Most era-inspired colloquialisms and patterns of speech eventually disappear, though some are more tenacious than others. "Awesome" and "dude" are still West Coast standards. Statements that end with a rising inflection haven't given up the ghost?
Many new mannerisms are introduced on National Public Radio stations, inspiring a vast swath of college-taught copy cats. Younger NPR performers adopted linguistic cliches - "sort of, kind of," and the now very tired, "you know," and spread them like wild fire. Also overnight was the appearance of sentences beginning with the word, "so," whether it belonged there or not. "So Wittgenstein was a kind of philosopher who sort of moved to a Norwegian fjord, you know?
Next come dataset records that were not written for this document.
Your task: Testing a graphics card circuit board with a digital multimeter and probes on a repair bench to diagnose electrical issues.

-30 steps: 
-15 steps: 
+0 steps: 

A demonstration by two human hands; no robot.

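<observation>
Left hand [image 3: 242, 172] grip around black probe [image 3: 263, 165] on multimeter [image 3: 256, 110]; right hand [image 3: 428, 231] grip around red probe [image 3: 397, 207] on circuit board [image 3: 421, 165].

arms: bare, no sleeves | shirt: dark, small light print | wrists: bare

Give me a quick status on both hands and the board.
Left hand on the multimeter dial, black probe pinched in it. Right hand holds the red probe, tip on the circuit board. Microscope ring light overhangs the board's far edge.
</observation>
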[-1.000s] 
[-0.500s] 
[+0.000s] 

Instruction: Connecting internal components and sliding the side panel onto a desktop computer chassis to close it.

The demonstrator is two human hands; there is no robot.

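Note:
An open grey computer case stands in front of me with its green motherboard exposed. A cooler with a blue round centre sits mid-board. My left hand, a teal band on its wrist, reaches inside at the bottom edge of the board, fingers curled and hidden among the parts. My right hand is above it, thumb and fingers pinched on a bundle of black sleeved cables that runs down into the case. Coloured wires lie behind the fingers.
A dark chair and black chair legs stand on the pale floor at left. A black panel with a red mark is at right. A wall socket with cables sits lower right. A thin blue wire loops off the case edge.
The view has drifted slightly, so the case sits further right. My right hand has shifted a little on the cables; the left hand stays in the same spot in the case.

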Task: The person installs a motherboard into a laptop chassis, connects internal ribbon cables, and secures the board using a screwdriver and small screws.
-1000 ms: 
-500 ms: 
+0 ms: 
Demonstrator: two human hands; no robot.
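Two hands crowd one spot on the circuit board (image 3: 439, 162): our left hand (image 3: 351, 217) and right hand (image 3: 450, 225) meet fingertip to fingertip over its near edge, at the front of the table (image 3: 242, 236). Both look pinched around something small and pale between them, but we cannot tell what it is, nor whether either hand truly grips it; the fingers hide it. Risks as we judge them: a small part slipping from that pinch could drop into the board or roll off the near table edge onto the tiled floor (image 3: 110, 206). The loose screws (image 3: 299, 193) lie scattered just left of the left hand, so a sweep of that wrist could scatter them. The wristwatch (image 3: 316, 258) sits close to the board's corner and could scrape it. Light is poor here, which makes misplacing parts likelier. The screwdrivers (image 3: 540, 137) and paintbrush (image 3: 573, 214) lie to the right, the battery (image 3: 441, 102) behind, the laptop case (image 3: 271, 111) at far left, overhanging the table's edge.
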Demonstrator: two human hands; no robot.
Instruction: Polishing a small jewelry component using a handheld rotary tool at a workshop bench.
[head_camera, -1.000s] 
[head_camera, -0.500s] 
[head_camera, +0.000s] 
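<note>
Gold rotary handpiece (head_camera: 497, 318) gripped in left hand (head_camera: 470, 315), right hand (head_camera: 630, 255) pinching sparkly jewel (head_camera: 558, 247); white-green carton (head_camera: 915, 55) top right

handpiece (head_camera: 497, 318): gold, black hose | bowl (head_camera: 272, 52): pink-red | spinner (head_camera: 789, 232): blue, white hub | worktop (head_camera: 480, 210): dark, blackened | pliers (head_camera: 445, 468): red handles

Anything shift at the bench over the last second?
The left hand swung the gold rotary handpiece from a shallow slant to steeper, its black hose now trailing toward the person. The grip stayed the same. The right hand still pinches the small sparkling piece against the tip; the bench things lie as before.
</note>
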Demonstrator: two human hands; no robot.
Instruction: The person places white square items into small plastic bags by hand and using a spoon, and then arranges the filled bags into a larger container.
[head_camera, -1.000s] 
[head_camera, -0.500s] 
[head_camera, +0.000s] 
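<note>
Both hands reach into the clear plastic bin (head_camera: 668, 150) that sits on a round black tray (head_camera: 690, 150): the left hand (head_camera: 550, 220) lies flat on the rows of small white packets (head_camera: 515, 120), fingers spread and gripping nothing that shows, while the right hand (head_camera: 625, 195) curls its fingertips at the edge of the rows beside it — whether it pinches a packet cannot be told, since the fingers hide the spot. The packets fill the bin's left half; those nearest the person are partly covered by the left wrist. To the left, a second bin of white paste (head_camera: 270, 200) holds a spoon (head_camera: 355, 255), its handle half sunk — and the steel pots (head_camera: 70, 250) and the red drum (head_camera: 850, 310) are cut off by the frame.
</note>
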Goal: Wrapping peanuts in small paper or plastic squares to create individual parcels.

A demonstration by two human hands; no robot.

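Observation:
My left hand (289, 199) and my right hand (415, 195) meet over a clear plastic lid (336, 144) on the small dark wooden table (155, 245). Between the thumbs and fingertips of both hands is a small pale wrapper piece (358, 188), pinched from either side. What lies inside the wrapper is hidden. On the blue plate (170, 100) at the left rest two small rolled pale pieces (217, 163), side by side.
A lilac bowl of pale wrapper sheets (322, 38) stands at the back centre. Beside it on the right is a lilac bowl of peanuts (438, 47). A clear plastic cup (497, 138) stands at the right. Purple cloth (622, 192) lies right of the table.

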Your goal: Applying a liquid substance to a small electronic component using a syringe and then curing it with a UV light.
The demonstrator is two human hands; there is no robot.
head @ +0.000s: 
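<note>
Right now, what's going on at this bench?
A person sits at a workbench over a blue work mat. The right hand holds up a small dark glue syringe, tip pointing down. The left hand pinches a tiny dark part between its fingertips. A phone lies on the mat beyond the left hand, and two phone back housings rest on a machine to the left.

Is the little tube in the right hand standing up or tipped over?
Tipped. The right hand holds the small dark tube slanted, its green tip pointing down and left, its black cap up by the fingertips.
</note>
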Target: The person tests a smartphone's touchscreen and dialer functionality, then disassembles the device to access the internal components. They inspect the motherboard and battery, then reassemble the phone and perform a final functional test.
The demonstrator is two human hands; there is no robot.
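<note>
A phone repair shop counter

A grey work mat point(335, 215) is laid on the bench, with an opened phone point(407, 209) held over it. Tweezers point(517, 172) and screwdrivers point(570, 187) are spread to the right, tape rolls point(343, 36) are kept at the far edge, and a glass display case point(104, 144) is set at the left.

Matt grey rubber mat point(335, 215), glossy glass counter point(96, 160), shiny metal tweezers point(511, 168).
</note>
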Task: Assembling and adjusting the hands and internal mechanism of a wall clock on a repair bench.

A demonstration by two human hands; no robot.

Another affectation that has taken up residence at NPR has nothing to do with an uncommon application of a common word, but with a particular manner of speaking. Suddenly announcers were racing through copy, rattling off words at an incredible speed. It was enabled by taking lightning-fast pauses for breath in non-traditional places. Once upon a time, on-air performers copied conversational speech, pausing naturally between sentences and after commas. Now the newer NPR speakers inhale a noisy gulp of air and read as many words as possible before running out of breath. The result is a panicky monotone delivery that pauses only when it's breathe or die. An audible gasp occurs at random, somewhere in the next sentence or after "a," "and" or "the," or between an adjective and a noun: "The temperature is 76 degrees at John," - gasp! - "Wayne Airport with a slight chance of," pant! - "rain."
The venerable BBC may be the inspiration for NPR's romance with the fashionably obtuse. In the wee hours, The "BBC World Service" fills empty spaces of much public broadcasting air. In its wisdom, the BBC has populated its staff with some of the most incomprehensible accents on the planet. Those from the British Isles alone are enough to give American heads an ache.
But some of the least likely voices presenting the international news originate in countries that once formed the never-to-be-forgotten British Empire. Mixing upper class English with local patois proves that Monty Python lives.
There is little likelihood that the latest trends in our linguistic evolution will do anything but accelerate to keep pace with technology. So I say, chill, go with the flow. If the latest hip expression isn't the bee's knees or groovy or cool, that's no reason to diss it. Even if it is enough to gag you with a spoon.